[Items listed in a dataset]
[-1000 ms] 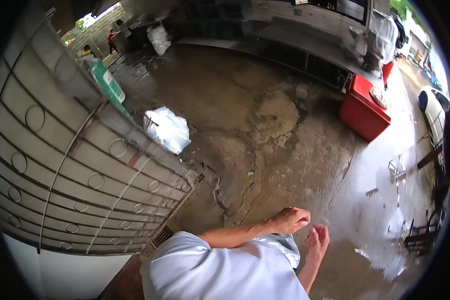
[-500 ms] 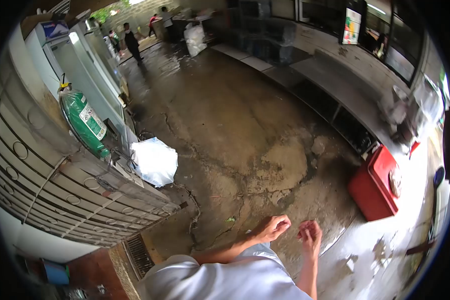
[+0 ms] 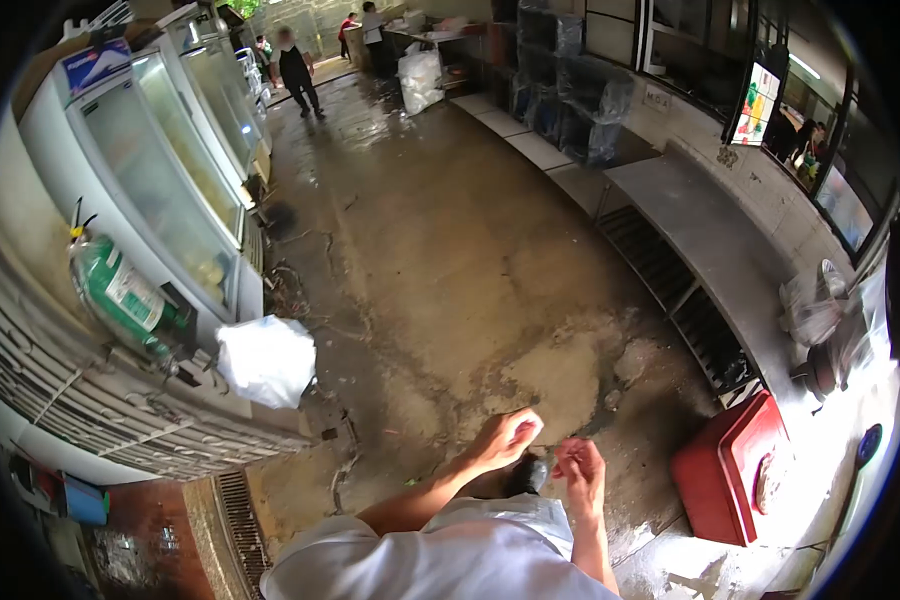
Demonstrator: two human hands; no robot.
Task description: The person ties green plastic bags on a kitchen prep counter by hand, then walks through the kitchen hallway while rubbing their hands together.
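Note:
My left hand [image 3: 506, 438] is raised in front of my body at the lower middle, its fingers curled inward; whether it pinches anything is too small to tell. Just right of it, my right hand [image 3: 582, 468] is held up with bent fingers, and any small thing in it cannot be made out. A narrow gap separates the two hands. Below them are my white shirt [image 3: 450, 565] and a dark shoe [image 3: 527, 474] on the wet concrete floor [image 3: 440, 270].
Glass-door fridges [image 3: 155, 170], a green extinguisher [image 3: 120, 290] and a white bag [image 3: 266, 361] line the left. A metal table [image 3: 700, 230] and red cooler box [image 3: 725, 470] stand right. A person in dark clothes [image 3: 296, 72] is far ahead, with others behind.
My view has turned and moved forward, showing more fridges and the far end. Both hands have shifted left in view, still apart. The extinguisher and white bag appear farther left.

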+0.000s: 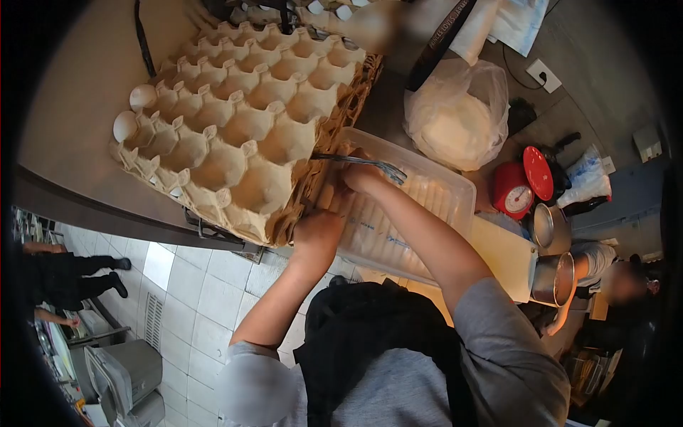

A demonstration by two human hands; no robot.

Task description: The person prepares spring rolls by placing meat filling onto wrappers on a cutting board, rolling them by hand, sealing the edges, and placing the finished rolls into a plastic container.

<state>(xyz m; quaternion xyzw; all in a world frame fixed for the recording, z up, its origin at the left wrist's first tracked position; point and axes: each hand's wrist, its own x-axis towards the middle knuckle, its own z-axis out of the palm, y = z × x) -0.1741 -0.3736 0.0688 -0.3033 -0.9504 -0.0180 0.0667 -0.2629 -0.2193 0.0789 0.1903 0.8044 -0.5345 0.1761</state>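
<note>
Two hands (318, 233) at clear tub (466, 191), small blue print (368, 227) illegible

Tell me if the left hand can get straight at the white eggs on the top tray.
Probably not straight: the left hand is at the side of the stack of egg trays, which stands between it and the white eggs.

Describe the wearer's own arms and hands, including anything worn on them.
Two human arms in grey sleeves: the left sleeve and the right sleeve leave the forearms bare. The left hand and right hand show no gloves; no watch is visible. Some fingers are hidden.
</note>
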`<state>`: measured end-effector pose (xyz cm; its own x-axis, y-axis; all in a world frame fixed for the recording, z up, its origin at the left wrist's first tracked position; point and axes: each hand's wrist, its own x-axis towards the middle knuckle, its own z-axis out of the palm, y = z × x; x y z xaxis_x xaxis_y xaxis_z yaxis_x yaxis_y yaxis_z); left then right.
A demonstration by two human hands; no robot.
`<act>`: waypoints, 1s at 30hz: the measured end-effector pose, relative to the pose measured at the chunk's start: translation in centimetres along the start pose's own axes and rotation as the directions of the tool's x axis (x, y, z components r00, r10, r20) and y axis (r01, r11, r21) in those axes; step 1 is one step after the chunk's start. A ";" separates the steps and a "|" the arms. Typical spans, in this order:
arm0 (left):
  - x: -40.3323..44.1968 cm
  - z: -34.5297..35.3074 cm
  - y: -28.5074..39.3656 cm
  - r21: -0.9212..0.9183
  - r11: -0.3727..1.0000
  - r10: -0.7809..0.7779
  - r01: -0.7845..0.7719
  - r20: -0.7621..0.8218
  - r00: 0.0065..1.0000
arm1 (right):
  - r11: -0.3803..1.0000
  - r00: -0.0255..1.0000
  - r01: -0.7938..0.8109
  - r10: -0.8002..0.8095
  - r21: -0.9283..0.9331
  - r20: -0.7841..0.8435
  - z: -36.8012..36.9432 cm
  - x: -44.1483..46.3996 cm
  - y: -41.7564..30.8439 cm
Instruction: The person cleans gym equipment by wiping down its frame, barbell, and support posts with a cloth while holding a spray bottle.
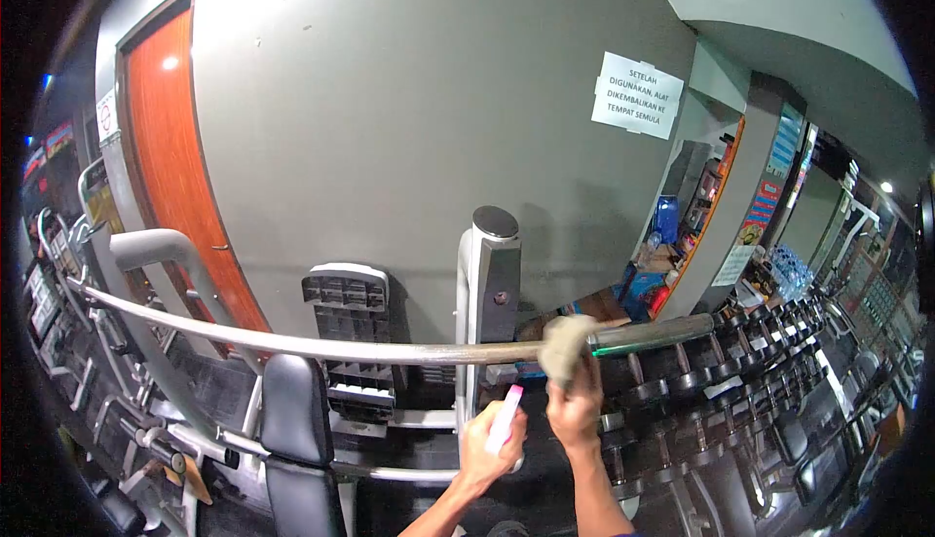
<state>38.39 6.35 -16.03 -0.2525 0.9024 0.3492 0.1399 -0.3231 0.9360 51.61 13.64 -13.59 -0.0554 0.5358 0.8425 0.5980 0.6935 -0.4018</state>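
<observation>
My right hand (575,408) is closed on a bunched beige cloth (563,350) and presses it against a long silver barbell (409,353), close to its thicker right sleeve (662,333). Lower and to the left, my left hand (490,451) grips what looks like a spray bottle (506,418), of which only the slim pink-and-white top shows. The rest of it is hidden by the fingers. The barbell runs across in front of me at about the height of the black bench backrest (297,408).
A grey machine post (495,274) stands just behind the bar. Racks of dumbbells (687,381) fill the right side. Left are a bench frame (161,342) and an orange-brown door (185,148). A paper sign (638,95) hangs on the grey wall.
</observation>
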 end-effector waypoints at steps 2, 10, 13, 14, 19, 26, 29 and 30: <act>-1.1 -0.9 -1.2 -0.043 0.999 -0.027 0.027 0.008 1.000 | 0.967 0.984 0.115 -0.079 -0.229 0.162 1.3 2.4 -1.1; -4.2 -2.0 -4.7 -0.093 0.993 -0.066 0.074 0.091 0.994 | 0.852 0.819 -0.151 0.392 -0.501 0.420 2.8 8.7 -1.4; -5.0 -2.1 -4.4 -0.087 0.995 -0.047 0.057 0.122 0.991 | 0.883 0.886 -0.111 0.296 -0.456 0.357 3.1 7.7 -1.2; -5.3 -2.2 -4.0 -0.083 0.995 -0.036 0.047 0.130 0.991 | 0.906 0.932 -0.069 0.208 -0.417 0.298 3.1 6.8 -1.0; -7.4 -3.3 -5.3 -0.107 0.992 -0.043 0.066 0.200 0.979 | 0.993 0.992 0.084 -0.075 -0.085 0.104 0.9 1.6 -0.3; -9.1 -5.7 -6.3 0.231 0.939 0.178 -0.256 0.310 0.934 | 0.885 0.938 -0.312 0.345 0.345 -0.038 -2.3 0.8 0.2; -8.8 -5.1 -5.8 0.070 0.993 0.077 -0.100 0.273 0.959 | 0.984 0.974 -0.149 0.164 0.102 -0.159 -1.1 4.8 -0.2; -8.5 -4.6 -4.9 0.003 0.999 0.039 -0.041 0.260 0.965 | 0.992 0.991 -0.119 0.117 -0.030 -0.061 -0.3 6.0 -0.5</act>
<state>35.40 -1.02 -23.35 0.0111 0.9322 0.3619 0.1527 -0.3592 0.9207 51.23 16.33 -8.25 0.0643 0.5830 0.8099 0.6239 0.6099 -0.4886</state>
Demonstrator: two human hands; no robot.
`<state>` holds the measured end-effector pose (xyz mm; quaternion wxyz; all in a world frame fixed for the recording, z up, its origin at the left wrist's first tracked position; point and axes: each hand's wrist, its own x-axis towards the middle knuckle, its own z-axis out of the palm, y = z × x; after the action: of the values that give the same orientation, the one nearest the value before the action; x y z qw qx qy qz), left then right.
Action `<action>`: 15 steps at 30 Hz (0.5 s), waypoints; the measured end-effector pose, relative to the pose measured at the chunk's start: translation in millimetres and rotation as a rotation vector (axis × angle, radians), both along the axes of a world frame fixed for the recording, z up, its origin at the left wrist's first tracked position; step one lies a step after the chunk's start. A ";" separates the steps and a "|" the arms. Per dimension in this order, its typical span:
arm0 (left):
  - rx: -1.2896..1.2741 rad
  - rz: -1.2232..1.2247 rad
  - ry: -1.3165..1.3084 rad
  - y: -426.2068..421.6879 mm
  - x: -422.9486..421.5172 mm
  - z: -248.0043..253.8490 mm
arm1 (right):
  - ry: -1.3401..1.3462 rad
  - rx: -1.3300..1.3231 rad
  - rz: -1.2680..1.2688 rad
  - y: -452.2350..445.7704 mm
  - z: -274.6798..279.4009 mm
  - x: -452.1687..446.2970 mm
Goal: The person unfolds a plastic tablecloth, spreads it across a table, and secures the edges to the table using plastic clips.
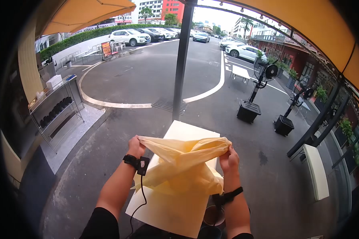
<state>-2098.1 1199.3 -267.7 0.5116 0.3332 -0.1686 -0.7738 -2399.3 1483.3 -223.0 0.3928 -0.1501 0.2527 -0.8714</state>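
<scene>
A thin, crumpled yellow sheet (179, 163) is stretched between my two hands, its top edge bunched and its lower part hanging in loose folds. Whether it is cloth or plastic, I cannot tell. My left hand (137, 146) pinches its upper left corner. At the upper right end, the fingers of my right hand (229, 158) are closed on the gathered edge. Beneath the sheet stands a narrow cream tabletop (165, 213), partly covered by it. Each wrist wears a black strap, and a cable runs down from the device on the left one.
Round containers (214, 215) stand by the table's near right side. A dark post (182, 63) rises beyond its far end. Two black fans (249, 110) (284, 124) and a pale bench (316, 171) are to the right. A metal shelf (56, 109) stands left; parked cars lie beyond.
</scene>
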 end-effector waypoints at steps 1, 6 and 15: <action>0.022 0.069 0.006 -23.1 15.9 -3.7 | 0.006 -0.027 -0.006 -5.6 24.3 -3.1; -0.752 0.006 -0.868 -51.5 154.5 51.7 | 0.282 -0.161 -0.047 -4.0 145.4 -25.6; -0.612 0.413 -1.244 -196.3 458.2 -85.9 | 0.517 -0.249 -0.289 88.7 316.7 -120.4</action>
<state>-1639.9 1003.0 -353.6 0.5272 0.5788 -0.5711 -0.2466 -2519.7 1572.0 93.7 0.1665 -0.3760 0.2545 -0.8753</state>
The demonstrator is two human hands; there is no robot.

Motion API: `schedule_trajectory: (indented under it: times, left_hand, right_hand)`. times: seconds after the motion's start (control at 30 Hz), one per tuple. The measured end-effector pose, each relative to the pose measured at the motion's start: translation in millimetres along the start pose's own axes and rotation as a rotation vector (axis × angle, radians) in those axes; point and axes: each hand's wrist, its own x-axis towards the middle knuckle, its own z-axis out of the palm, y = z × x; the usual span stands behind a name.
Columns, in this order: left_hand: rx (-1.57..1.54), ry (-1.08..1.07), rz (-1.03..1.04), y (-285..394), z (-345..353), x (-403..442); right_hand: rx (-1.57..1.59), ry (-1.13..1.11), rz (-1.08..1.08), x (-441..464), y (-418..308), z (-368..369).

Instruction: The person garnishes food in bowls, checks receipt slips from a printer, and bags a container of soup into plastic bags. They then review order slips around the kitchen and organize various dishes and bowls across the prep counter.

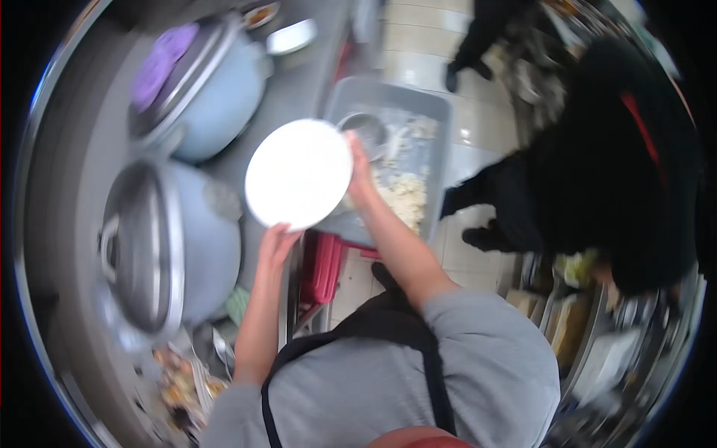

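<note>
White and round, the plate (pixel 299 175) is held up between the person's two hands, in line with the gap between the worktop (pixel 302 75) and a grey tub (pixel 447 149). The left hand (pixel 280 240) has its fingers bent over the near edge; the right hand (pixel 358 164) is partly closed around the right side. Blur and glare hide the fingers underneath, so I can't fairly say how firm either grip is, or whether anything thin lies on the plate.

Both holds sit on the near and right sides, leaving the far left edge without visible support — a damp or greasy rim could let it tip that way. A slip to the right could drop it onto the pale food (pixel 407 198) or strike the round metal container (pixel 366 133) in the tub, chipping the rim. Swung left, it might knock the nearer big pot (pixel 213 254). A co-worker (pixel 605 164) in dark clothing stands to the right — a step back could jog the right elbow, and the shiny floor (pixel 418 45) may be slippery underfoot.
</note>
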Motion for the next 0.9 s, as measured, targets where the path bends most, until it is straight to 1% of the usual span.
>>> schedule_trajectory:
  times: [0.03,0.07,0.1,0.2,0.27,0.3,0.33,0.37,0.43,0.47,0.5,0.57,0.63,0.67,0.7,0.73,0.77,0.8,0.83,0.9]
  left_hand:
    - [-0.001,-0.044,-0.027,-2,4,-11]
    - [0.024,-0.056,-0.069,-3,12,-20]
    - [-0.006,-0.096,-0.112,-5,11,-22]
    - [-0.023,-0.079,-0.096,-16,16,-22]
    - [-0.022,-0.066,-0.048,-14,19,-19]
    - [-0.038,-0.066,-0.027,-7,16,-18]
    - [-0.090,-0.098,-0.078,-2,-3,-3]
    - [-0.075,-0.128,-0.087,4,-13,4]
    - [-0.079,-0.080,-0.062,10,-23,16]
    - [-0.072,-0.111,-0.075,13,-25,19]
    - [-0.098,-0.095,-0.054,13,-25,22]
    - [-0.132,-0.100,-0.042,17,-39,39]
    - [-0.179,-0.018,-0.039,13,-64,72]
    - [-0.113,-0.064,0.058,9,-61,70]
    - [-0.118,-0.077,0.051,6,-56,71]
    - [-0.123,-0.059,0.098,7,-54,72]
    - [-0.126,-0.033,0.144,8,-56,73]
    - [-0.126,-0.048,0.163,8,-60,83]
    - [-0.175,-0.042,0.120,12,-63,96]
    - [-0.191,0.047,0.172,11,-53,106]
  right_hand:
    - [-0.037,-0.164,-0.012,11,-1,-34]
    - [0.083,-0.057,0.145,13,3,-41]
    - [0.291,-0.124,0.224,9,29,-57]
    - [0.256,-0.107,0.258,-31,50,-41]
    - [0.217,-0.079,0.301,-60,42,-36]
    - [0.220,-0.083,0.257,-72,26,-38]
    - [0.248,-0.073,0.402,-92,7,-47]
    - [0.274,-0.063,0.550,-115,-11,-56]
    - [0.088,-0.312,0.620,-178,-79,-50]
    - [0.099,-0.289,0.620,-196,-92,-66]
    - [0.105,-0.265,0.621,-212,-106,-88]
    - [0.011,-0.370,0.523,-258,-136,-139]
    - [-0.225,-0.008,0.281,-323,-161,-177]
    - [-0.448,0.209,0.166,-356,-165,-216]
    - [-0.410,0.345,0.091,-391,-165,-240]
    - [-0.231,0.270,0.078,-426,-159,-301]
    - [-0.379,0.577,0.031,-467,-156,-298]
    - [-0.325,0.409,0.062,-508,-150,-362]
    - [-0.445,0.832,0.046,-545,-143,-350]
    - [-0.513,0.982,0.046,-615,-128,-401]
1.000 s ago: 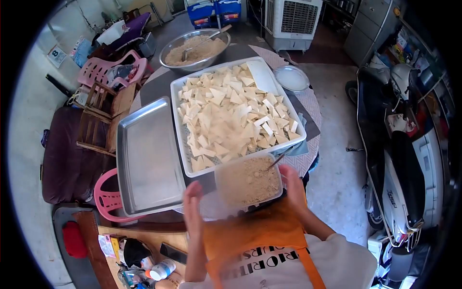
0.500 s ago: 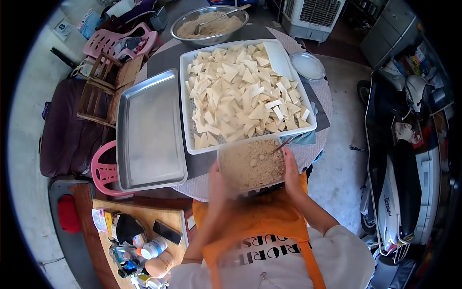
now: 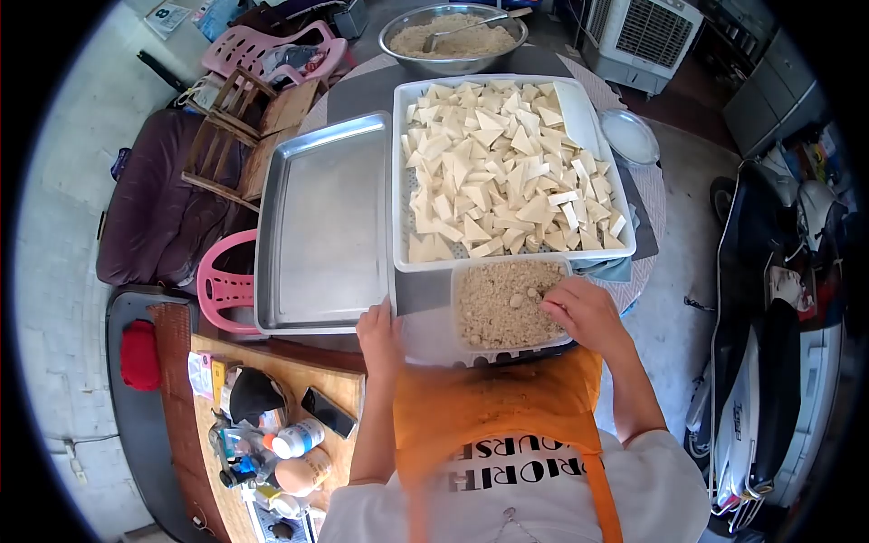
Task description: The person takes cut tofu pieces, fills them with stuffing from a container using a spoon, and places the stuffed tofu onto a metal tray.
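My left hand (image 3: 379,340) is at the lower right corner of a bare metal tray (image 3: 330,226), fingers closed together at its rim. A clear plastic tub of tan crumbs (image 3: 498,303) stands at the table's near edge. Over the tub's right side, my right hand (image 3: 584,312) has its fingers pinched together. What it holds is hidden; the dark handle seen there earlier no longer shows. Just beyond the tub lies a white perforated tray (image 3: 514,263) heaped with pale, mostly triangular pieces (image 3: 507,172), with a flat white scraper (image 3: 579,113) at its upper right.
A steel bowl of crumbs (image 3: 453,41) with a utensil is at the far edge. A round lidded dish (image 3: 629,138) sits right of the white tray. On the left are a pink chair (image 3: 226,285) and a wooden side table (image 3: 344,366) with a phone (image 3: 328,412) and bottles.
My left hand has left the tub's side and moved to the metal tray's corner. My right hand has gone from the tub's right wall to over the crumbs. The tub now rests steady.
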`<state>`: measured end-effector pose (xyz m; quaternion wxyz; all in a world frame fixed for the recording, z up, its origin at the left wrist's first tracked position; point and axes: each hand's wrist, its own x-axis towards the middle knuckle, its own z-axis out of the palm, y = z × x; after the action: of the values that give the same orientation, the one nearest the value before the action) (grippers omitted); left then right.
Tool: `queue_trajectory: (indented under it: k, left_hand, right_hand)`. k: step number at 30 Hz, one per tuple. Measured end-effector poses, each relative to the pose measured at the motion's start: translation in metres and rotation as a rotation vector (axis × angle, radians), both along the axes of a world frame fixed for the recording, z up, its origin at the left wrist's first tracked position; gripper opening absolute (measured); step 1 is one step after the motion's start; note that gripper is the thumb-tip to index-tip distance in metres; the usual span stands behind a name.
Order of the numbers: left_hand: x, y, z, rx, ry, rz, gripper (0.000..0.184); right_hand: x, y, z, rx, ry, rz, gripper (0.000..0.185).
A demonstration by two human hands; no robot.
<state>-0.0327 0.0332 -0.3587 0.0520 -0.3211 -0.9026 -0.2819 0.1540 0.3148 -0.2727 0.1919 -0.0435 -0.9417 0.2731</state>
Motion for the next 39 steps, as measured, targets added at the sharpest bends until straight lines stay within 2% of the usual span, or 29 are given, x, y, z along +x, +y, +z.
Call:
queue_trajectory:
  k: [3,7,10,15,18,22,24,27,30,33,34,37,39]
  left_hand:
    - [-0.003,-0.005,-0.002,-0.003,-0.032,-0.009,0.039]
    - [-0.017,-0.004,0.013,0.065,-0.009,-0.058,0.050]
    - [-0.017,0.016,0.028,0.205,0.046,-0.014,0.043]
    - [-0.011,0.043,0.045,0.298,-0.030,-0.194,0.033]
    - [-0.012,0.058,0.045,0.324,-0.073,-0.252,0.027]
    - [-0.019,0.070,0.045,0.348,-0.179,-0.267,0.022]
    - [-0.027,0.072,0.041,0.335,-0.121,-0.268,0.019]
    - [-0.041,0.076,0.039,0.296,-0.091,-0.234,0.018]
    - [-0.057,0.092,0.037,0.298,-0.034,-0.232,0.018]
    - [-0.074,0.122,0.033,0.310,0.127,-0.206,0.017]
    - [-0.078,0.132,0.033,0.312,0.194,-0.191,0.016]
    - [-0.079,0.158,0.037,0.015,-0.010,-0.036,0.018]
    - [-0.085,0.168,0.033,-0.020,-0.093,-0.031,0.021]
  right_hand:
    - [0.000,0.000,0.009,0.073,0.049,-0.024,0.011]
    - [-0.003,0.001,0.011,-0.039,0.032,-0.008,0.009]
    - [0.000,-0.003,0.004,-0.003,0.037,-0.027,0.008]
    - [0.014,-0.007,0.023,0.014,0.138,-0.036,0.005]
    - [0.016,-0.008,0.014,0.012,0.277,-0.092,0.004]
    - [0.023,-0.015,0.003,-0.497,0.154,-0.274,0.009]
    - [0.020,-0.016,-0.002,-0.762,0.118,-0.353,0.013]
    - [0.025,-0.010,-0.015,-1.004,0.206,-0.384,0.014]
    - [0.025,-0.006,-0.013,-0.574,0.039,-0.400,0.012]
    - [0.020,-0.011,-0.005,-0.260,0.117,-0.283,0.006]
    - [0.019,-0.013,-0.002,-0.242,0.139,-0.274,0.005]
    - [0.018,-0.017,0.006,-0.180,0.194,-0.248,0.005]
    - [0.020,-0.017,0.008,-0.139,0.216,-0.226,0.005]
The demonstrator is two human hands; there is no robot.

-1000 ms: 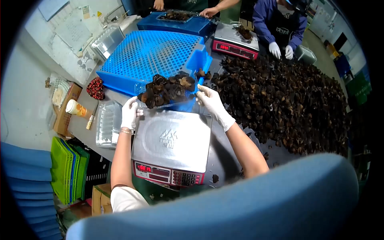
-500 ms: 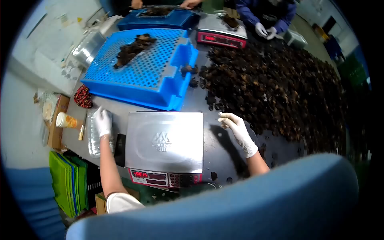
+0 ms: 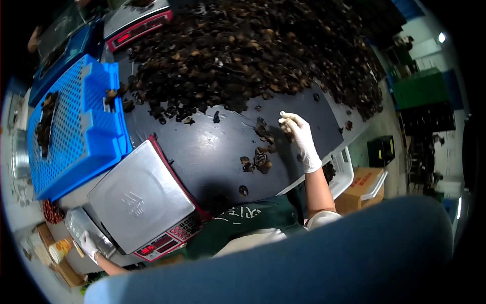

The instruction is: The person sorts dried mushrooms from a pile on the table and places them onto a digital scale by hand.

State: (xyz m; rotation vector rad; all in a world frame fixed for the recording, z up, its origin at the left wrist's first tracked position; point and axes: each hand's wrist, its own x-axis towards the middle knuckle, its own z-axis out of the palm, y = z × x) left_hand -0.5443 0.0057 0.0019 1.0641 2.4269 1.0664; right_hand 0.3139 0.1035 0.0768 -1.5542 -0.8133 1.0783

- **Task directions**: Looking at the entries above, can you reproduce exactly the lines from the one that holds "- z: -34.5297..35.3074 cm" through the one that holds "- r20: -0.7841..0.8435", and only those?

- **Solved problem**:
  - z: -34.5297..35.3074 cm
  - y: -28.5074..39.3656 cm
  - r21: -0.9212..0.9183
  - r11: -0.3727..1.0000
  - r10: -0.7809..0.7779
  - r01: -0.7845..0.7719
  - r20: -0.7621..0.8218
  - r00: 0.0065..1.0000
arm1 (right):
  - r11: -0.3803..1.0000
  - r00: -0.0255..1.0000
  - r01: -0.7938..0.8109
  - r10: -0.8002..0.8095
  - r21: -0.9283..0.9331
  - r20: -0.7841..0.8435

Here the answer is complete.